The care margin can be thought of as a gross margin. Care margin optimisation is crucial for ONEM to succeed. There is little evidence that ONEM is improving here. The care margin was 36% in 2018, 39% in 2019 (a small improvement), but now is below 20%. This is worryingly bad, and raises real questions as to the long-term sustainability of ONEM’s business. To assess this, it would help to see ONEM’s cohorts cut by geographic market, by employer and by clinic, to see if mature markets are more attractive.
In any case, ONEM is now under the reigns of the COGS-optimising machine, Amazon. Time will tell whether Amazon can turn this around. The challenge will be doing so without sacrificing the quality of care.
Not only have ONEM’s gross margins worsened, but S&M and G&A have shown no operating leverage and by contrast, have outpaced the growth in revenue.
S&M grew from 9% of revenue in 2018 to 10% of revenue in 2021. To be fair, these percentages are both commendable, and demonstrate ONEM’s efficient sales motions through its multiple channels.
G&A grew from 41% of revenue in 2018 to a whopping 52% of revenue in 2021.
With the backdrop of just how horrendous ONEM’s financials are, let’s see what it promised investors at IPO at the start of 2021…
I’ll just pause to let the irony of this since in.
Whilst, revenue growth has been on target, the care margin has shrunk to below 2017 levels, and G&A is over 3x worse than the target, at 52% of revenue instead of 15%… This has driven the EBITDA margin even further into the negative at -15% of revenue… a far cry from the 20% goal.
If we look at ONEM to date, it has improved the experience of healthcare delivery by maybe 100%. Really, I’ll give them that.
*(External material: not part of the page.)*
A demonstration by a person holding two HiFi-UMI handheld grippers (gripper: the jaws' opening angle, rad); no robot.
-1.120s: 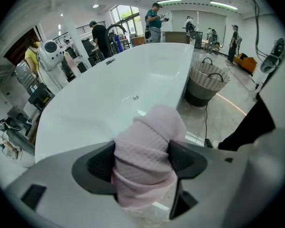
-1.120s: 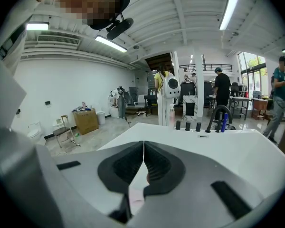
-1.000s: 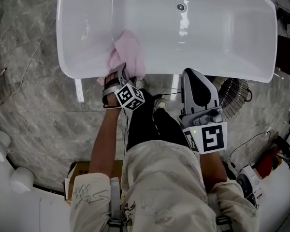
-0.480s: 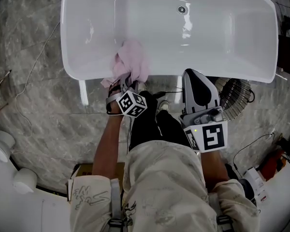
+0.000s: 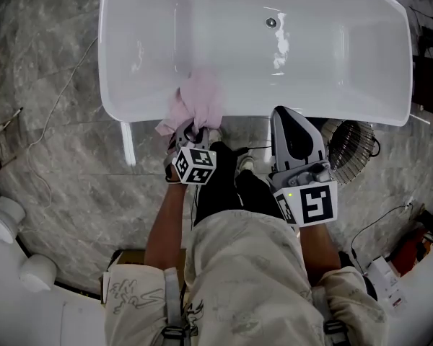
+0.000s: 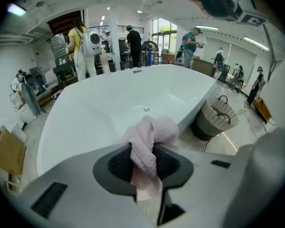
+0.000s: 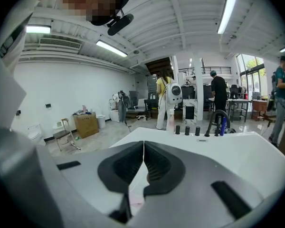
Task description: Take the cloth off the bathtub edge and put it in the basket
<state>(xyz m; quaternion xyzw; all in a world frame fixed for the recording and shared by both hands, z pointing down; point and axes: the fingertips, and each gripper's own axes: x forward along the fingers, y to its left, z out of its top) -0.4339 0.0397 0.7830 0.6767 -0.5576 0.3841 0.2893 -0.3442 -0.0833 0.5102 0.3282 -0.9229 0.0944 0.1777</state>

Their doctors’ offices are inviting and tech-enablement reduces friction. But they haven’t improved the quality of care. Fundamentally, ONEM is not a healthcare quality company but rather an experience design company… much like Amazon. As the SVP of Amazon health services said:
“We see lots of opportunity to both improve the quality of the experience and give people back valuable time in their days”. (emphasise mine)
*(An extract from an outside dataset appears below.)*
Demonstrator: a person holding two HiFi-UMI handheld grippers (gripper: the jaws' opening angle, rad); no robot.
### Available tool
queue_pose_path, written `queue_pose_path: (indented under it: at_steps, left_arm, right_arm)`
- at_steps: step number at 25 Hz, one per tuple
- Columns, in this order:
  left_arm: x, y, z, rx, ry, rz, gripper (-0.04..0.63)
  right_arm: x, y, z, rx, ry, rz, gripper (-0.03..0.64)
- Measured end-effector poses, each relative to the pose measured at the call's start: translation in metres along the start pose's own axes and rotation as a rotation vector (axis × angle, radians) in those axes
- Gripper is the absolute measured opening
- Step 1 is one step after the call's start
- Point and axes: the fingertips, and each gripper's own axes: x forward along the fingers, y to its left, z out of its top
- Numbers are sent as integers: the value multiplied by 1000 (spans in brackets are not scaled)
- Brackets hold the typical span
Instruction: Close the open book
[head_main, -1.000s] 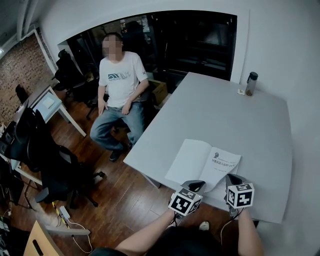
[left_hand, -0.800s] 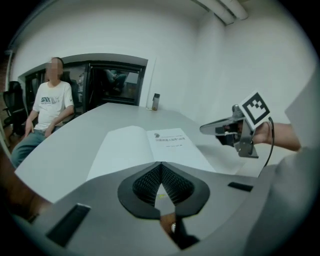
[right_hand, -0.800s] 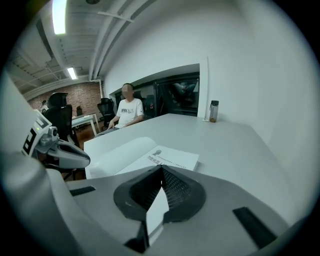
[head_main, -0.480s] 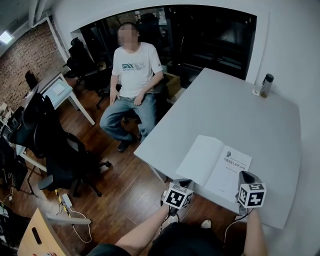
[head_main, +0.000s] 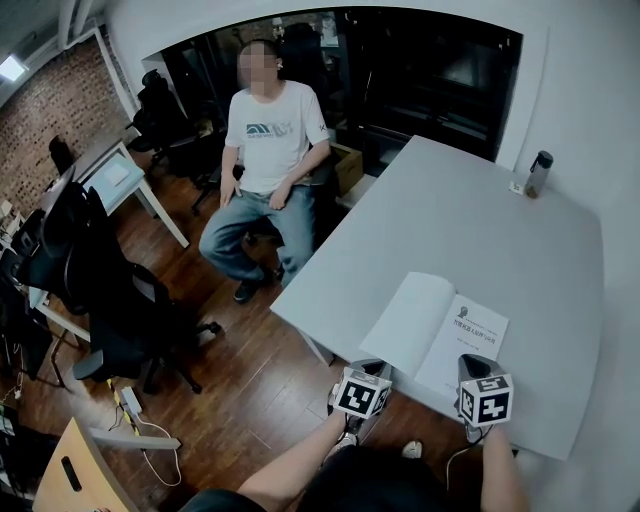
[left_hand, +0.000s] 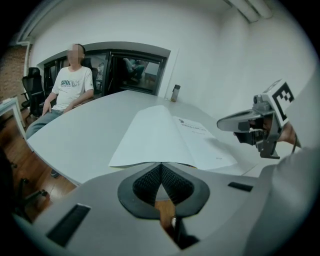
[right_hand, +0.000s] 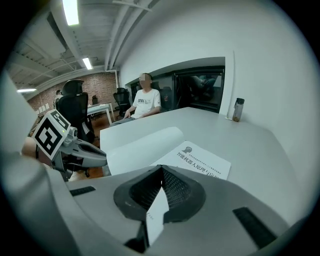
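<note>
Head view | thin white paper book (head_main: 432, 330) lies open near front edge of pale grey tabletop (head_main: 480, 220), left page arched | left tool (head_main: 372, 370) and right tool (head_main: 470, 362) both pinched together, empty, near book's front edge | closing not yet begun, judged.

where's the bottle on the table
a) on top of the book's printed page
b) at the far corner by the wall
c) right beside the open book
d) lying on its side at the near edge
b: the bottle stands upright at the far corner of the table by the white wall, well apart from the open book near the front edge.
</note>
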Motion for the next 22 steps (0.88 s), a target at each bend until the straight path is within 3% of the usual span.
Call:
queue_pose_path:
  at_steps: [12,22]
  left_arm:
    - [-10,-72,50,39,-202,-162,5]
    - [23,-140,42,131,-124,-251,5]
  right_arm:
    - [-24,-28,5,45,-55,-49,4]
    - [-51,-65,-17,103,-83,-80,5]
I don’t doubt that Amazon will continue to improve on healthcare experience. But I expect lacklustre performance in terms of moving the needle on quality.
Amazon has been trying to crack the healthcare nut for over 20 years, but its performance is somewhere between a C and C+. Amazon Care was recently closed down. And Pillpack has had lucklustre performance to date. There was also the disaster in 2018, when they launched the much-awaited Haven, alongside JPMorgan and Berkshire Hathaway. Haven folded in 2021.
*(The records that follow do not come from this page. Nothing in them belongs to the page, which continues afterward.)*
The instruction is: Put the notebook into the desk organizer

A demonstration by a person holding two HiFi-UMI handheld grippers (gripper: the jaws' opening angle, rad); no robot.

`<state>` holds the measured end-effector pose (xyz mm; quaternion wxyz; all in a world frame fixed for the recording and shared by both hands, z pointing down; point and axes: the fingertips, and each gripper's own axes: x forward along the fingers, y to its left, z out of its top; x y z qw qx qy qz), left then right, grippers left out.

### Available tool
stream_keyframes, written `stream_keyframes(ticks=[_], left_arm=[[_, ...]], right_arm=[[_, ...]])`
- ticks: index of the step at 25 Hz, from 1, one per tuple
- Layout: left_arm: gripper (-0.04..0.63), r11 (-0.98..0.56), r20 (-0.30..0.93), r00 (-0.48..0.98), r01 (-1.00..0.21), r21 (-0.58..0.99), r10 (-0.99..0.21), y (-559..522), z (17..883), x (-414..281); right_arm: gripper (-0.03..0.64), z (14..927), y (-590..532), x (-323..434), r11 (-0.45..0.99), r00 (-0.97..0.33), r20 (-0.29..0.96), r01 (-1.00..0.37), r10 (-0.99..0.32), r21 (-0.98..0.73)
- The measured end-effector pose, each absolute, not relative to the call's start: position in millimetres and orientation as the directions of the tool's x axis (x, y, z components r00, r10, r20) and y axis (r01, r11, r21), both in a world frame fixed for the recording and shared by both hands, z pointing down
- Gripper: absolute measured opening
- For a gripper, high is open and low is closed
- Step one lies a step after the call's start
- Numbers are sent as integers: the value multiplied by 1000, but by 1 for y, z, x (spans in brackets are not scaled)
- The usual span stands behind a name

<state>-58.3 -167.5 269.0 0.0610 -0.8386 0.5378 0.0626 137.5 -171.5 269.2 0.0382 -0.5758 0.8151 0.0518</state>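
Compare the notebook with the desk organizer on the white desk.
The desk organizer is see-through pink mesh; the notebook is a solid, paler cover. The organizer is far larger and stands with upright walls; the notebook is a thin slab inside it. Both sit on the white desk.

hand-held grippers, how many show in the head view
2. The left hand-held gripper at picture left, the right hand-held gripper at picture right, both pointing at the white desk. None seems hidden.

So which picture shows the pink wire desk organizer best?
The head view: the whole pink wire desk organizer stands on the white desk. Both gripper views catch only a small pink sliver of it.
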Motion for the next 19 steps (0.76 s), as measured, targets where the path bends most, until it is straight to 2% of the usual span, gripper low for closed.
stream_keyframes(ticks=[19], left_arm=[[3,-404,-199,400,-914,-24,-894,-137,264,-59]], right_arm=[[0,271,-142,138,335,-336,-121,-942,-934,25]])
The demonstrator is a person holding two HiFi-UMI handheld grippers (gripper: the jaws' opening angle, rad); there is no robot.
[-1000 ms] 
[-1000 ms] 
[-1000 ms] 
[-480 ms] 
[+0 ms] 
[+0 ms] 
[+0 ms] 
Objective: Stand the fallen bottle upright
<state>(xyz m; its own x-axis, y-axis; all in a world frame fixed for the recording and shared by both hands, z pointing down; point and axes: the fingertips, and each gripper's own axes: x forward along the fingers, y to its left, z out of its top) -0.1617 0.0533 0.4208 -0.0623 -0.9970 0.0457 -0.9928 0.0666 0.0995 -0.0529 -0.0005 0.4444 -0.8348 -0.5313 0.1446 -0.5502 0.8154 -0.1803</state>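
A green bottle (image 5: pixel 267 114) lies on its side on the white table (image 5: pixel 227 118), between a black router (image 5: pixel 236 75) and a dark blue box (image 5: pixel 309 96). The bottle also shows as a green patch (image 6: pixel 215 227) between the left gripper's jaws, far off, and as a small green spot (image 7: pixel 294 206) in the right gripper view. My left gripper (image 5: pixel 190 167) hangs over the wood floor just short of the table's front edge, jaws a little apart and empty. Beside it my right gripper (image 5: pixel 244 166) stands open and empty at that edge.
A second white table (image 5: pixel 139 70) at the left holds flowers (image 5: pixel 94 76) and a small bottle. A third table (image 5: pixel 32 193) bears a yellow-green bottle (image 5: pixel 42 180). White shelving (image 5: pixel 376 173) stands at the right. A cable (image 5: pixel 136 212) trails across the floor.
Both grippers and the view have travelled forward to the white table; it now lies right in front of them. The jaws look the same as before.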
What this tells us, more than anything, is that Amazon’s core strength isn’t building businesses zero to one. Instead, I think Amazon is a great 10-100 company. It’s great at optimising margins, reducing prices, and improving convenience. Buying ONEM means that Amazon has just skipped the 0-10 phase. Now, Amazon can focus on what it’s good at: margins and customer experience.
ONEM has been haemorrhaging money on low margins. So here comes Amazon as the margin-improvement machine. Can Amazon turn things around? Maybe. It’s a hard sell, but Amazon has a few advantages going for it:
Despite criticism, I think Amazon will turn ONEM around. The acquisition was tactful play by Amazon to get a fat foot into the door of the healthcare system.
Despite my negativity around ONEM’s financials, I think the business is well-run and has made an important impact in the healthcare system.
Yes, Amazon’s not a healthcare company. But I don’t think it matters. I expect that Amazon will bring efficiency and innovation to ONEM, which is exactly what it needs. I expect that the Amazon-ONEM duo will prove a formidable force into the future.